President Obama ran for office promising big cuts to nuclear weapons programs. So why has his administration, fresh out of the gate, proposed giving control of those programs to Defense Secretary Robert Gates, who wants to build new nukes?
It's one question raised last week by an Albuquerque Journal article, which revealed the administration might transfer oversight of nuclear weapons from the Department of Energy to the Pentagon.
To former DOE official Robert Alvarez, the proposal raises "one of the big ironies" of the post-Cold War period. "Civilian control over the nuclear weapons program has become an impediment to getting rid of the weapons," Alvarez tells SFR. "If you ask the military guys about nuclear weapons, they really don't hold them as having much value anymore."
Nukes are "a pain in the neck, basically. They would rather buy new tanks and airplanes," Robert Norris, an arms control expert with the National Resources Defense Council, says. "I don't see any dark conspiracies here that this is some sort of stalking horse to revive the nuclear mission. It's the military itself that has been getting rid of them."
If the nation's nuclear labs moved to the Pentagon, as Alvarez advocated in a Bulletin of the Atomic Scientists article last month, "they would become small fish in a big pond. And that is a very threatening thing, because then they lose their privileged status," Alvarez says.
That may be just the idea. Greg Mello, director of independent Los Alamos Study Group, says the proposal fits with a long-term plan by some disarmament advocates to collapse the nuclear weapons programs as much as possible into New Mexico, thus limiting congressional resistance to weapons cuts. Mello opposes the move. "There is a risk of creating a citadel," he says. "If we're not careful, we can move to a whole 'nother level of military occupation."
In any event, with what looks like a bureaucratic shuffle aimed at saving money, Obama may be taking steps toward dismantling the nation's $52-billion-a-year nuclear weapons complex.
Unfortunately, what's good for world peace could be bad for New Mexico.
Minus the high-paying jobs at Los Alamos National Laboratory, northern New Mexico "would be mighty poor," Alvarez says. "You have a great amount of pressure on congressional delegations to maintain the status quo."
That was evident in the response of New Mexico's US senators and representatives to last week's news.
"It's not going to happen," Jude McCartin, spokesperson for Democratic US Sen. Jeff Bingaman, says of a transfer of the labs to the Pentagon. "You can study the issue, but you can't get it done without congressional approval. Sen. Bingaman is adamant" in opposing the move, "and he is not alone."
US Rep. Ben Ray Luján, a Democrat, said in a statement that military control would be "shortsighted and harmful," because it could endanger LANL's renewable energy programs.
Jay Coghlan, director of Nuke Watch New Mexico, agrees that Pentagon control might stifle LANL's efforts to diversify beyond nuclear weapons.
"I think that it would hurt the laboratory," Coghlan says.

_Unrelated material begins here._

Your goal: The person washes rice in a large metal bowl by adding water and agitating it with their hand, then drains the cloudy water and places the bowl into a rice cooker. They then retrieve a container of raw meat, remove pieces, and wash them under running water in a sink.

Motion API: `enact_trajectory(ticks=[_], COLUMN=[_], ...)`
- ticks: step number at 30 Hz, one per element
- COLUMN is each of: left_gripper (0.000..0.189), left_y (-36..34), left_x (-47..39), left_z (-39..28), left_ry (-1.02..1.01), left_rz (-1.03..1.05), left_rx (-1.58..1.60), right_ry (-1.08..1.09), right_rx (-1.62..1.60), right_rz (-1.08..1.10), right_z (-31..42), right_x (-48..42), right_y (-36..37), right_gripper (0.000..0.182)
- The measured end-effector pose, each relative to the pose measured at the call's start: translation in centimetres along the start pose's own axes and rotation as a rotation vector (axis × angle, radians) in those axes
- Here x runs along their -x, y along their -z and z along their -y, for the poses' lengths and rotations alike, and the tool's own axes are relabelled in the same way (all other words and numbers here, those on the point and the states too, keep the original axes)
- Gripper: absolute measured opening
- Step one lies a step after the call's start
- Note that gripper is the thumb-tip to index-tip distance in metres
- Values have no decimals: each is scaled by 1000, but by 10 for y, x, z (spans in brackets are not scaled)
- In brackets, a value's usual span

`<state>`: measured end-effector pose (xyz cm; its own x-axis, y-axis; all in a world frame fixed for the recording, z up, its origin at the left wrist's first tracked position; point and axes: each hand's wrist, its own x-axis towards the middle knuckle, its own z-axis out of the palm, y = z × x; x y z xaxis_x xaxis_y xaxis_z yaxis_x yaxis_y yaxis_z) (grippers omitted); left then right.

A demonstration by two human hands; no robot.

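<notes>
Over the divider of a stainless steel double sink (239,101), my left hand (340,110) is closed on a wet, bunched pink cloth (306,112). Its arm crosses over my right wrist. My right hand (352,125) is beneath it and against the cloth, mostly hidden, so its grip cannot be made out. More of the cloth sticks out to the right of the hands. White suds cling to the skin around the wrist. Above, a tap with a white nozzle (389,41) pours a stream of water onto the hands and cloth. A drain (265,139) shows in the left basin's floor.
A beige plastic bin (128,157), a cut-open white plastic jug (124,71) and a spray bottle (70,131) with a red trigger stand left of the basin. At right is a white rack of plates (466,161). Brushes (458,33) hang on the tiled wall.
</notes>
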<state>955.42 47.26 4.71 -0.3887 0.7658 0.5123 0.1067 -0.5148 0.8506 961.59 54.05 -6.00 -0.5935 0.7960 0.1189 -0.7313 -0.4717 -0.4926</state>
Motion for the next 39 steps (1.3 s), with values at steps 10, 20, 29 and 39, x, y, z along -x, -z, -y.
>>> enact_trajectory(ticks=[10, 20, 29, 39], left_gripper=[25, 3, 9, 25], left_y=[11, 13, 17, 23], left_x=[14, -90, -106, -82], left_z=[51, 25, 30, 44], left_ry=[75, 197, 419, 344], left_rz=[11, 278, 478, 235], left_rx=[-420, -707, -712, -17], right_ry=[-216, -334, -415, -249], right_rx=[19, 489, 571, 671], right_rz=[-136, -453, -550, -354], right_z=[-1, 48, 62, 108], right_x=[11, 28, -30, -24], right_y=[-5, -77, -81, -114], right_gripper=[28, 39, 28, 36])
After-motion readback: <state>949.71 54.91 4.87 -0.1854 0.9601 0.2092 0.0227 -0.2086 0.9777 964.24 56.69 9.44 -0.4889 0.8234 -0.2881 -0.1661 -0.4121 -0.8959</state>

He predicts LANL would split in two under Pentagon control, with the military taking charge of nuclear weapons and any "eco/green-friendly/whatever programs" remaining under the DOE.
Problem is, LANL would have to compete for federal renewable-energy funds with other institutions, and "I'm deeply skeptical that Los Alamos could be competitive," Coghlan says.
But Norris says the labs are likely to face cuts even if they remain under the DOE. "There's nothing on the horizon to revive them to even a shadow of what they were. That's the new reality," he says.
And Norris has little patience for the labs' worrywart scientists and managers. "All they do is gripe," he says. "To throw [nuclear weapons researchers] into the Pentagon under some assistant secretary of defense for blah-blah, that would really throw them into a tizzy."
Spokespeople for LANL and the DOE had no comment.